Assigned task
Here is the task for the records below: repeat exactly the lines from the one with "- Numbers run" to the one with "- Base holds", both included, and nothing else.

--

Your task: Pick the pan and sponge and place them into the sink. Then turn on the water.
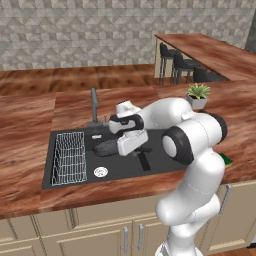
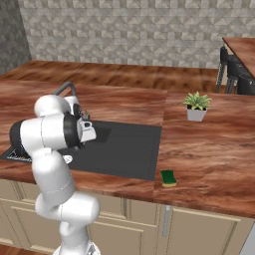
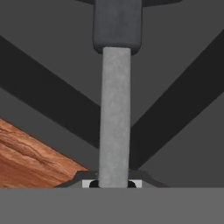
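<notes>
Over the sink, gripper clenched on the pan handle
Pan body mostly hidden behind the hand (sponge on the counter)

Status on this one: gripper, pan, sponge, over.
Gripper shut on pan handle, over the sink. Sponge on the counter, right of the basin. Nothing in the way.

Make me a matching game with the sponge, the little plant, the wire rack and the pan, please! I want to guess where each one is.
Things:
1. sponge
2. potted plant
3. wire rack
4. pan

Places:
A. at the left end of the sink
B. on the counter's front edge, right of the sink
C. over the sink, its handle in the shut gripper
D. on the counter behind the sink's right end

Pairs: 1-B, 2-D, 3-A, 4-C
</notes>
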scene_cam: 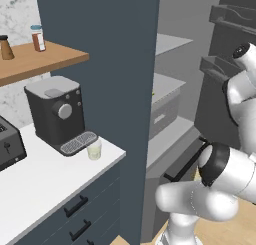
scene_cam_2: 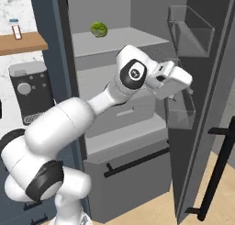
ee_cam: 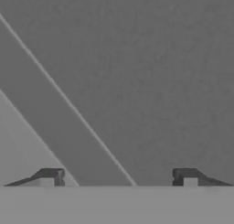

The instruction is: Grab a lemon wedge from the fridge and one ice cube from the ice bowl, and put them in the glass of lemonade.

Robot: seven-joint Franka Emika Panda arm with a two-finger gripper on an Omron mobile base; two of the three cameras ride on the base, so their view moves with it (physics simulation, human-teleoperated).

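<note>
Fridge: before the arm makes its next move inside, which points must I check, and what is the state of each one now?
1. Fridge door open: ok, it stands wide open.
2. Gripper open and empty: ok, the fingertips stand far apart with nothing between them.
3. Lemon wedge located: cannot tell; a yellow-green speck at a shelf edge may be it.
4. Wrong item avoided: ok, the leafy green ball lies on the upper shelf, above the hand.
5. Glass of lemonade ready: ok, upright on the counter by the coffee machine.
</note>
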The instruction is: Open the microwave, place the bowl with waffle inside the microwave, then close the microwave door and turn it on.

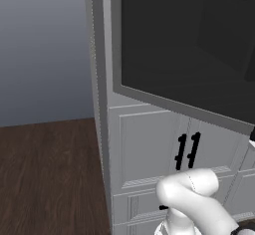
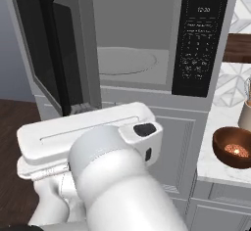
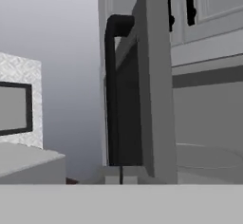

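Note:
The microwave stands open, its grey cavity and round turntable bare. The microwave door is swung out to the left; its long black bar handle faces the cavity side. From the left base view I see the door's dark glass from outside. A brown bowl with the waffle in it rests on the white counter to the right of the microwave. My gripper is shut on nothing, just below the foot of the handle, beside the door's edge.
A dark control panel fills the microwave's right side. Grey panelled cabinet doors with small black handles sit below it. The marble counter also carries a pale jar behind the bowl. Dark wood floor lies to the left.

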Controlling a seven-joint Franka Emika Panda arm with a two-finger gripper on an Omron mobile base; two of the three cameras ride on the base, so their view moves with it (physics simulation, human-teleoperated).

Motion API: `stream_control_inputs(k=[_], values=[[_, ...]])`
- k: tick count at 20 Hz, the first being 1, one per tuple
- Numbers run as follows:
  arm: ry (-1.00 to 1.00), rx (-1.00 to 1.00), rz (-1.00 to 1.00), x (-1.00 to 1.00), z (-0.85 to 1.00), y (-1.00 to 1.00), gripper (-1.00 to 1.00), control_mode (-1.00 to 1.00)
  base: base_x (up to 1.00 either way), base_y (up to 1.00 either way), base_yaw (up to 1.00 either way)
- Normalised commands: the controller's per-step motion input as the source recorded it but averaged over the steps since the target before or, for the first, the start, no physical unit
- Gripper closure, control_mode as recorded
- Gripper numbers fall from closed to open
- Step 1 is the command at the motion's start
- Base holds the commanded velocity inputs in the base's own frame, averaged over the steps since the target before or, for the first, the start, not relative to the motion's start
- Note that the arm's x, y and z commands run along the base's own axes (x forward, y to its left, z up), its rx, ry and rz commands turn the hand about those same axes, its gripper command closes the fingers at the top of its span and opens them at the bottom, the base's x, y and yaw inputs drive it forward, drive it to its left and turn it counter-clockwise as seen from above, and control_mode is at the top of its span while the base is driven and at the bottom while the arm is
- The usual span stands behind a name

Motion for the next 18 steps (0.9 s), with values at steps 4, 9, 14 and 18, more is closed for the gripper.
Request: stream_control_inputs(k=[4,9,14,18], values=[[0.25,0.18,-0.15,0.83,-0.55,-0.91,-1.0,-1.0,0.0,0.0,0.0],[0.09,0.1,-0.01,0.91,-0.41,-0.44,-1.0,-1.0,0.0,0.0,0.0],[0.0,0.05,0.04,0.62,-0.16,0.14,-1.0,-1.0,0.0,0.0,0.0],[0.0,0.05,0.14,0.82,-0.17,0.15,-1.0,-1.0,0.0,0.0,0.0]])
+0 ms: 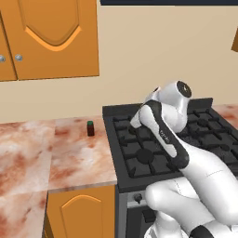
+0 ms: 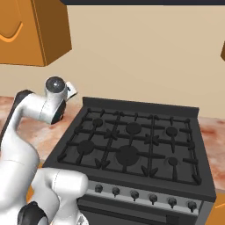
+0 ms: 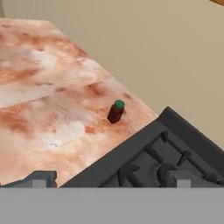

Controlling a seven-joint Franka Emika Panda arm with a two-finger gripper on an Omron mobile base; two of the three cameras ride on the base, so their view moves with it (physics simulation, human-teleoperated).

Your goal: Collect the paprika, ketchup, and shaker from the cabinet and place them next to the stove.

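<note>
The paprika [image 1: 90, 128] is a small dark jar with a green lid, standing upright on the marble counter just left of the black stove [image 1: 144, 151]. In the hand view the paprika [image 3: 116, 111] stands ahead of my gripper [image 3: 111, 178], near the stove [image 3: 175, 148] edge. The gripper is open with nothing between its fingertips [image 3: 41, 177], and it hangs above the seam between stove and counter. The orange cabinet [image 1: 51, 37] hangs at the upper left with its doors shut. The ketchup and the shaker are out of view.
The pink marble counter [image 1: 32, 148] runs left of the stove, with an orange base cabinet door [image 1: 81, 214] under it. A beige wall stands behind. My white arm [image 1: 167, 135] crosses over the stove's left burners. The stove's knobs [image 2: 134, 194] line its front.
</note>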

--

Response
- Numbers run as follows:
  arm: ry (-1.00 to 1.00), rx (-1.00 to 1.00), rz (-1.00 to 1.00), x (-1.00 to 1.00), z (-0.85 to 1.00), y (-1.00 to 1.00), gripper (-1.00 to 1.00), control_mode (-1.00 to 1.00)
  base: base_x (up to 1.00 either way), base_y (up to 1.00 either way), base_yaw (up to 1.00 either way)
- Normalised commands: the controller's per-step motion input as the source recorded it but averaged over the steps since the target before or, for the first, the start, no physical unit
- Gripper closure, control_mode as recorded
- Gripper numbers fall from closed to open
- Step 1 is the command at the motion's start
- Base holds the commanded velocity inputs in the base's own frame, averaged over the steps since the target before or, for the first, the start, not relative to the motion's start

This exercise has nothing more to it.